§ **Your instructions**: Locate the line that contains "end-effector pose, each" in the entries below, then repeat it and every following line through the line that contains "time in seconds", exactly, and no others.

§ **Exercise materials**:
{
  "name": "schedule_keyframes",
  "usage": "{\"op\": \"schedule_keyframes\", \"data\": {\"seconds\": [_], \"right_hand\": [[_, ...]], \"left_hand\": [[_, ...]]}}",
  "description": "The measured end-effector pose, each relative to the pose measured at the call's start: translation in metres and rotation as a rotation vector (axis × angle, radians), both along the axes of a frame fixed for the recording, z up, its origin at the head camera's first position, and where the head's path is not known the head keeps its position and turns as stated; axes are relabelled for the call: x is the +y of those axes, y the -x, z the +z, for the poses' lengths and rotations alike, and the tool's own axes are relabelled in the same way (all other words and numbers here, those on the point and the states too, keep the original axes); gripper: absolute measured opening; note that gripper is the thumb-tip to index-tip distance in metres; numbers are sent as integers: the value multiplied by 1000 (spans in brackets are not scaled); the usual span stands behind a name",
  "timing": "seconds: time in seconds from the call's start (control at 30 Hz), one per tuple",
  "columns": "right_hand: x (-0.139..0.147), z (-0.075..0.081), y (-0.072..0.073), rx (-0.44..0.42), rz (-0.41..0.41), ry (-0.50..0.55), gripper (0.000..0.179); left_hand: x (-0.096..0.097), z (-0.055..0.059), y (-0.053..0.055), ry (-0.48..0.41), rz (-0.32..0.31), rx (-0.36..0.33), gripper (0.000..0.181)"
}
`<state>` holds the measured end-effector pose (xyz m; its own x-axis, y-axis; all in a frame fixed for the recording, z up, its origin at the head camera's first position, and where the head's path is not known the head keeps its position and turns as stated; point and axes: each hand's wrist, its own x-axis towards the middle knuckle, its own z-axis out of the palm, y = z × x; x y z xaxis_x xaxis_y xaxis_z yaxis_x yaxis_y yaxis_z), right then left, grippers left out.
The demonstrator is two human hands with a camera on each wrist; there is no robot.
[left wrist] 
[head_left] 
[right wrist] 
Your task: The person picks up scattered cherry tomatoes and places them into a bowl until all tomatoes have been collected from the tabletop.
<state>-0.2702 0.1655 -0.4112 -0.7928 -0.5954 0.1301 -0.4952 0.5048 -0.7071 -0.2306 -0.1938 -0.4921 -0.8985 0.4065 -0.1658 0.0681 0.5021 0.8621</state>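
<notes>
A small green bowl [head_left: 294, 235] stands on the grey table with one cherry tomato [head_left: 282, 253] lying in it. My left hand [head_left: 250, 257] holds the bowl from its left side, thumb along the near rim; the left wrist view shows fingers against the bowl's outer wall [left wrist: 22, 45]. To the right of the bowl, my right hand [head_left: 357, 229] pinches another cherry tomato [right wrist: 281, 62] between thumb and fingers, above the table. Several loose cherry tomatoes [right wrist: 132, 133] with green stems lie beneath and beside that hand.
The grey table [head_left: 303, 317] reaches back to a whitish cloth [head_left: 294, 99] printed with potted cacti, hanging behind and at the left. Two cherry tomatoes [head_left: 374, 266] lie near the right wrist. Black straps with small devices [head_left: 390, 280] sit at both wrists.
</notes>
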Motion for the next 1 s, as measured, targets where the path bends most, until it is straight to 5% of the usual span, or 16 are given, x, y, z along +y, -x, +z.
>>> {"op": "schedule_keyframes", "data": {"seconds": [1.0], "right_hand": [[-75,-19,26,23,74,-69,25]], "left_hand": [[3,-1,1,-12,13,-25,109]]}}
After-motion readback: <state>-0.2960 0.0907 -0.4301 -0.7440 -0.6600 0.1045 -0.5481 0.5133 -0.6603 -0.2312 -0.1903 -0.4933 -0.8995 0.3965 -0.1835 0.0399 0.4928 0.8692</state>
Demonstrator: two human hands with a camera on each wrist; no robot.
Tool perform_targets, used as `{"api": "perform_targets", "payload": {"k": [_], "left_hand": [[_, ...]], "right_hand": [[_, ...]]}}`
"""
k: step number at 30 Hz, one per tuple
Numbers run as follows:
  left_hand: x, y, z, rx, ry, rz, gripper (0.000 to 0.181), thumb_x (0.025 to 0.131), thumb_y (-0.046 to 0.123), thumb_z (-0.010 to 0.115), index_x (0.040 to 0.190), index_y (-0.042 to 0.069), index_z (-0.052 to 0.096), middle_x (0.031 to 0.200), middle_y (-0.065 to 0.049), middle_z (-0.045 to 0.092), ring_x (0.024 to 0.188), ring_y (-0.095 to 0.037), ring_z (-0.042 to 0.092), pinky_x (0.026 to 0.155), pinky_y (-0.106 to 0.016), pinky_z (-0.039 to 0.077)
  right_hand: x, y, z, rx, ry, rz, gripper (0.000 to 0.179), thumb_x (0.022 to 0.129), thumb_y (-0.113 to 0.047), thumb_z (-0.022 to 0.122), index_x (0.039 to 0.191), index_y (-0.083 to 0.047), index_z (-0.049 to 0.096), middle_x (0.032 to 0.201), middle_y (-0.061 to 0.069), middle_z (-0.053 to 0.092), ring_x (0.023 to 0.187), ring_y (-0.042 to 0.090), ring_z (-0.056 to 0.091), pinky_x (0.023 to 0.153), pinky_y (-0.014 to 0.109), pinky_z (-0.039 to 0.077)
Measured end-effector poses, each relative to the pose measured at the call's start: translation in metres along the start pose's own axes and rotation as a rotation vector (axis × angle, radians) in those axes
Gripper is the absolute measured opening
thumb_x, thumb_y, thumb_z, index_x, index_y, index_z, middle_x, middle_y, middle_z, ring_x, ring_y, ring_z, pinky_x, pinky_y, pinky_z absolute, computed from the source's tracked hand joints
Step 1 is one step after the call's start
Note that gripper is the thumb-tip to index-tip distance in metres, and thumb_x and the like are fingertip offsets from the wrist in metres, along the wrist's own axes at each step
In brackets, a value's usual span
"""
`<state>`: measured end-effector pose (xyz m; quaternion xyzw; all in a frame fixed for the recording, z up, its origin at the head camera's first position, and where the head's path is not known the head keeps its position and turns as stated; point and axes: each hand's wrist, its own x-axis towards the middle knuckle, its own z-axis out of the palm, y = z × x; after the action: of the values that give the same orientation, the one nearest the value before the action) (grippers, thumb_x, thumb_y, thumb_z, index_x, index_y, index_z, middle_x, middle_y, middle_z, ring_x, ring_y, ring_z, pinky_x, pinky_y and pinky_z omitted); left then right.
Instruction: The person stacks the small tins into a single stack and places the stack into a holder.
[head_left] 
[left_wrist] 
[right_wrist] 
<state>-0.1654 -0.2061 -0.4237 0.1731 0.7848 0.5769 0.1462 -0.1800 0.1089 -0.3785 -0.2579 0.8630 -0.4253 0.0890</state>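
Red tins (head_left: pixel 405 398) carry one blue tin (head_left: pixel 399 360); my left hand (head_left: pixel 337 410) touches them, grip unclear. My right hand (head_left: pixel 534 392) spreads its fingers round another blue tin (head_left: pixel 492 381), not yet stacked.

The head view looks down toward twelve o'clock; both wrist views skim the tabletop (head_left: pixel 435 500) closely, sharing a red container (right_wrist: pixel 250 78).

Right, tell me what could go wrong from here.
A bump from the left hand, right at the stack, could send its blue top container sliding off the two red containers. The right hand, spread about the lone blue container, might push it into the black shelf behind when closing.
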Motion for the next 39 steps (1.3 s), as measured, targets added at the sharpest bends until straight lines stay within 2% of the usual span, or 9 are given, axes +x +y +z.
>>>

§ **Output below**:
  "description": "The measured end-effector pose, each relative to the pose measured at the call's start: translation in metres and rotation as a rotation vector (axis × angle, radians), both along the axes of a frame fixed for the recording, z up, its origin at the head camera's first position, and where the head's path is not known the head keeps its position and turns as stated; axes are relabelled for the call: x is the +y of those axes, y the -x, z the +z, for the poses' lengths and rotations alike, and the tool's own axes are relabelled in the same way (all other words and numbers here, those on the point and the states too, keep the original axes); gripper: absolute measured opening; note that gripper is the thumb-tip to index-tip distance in metres; numbers are sent as integers: the value multiplied by 1000 (spans in brackets are not scaled); the usual span stands behind a name",
  "timing": "seconds: time in seconds from the call's start (control at 30 Hz), one per tuple",

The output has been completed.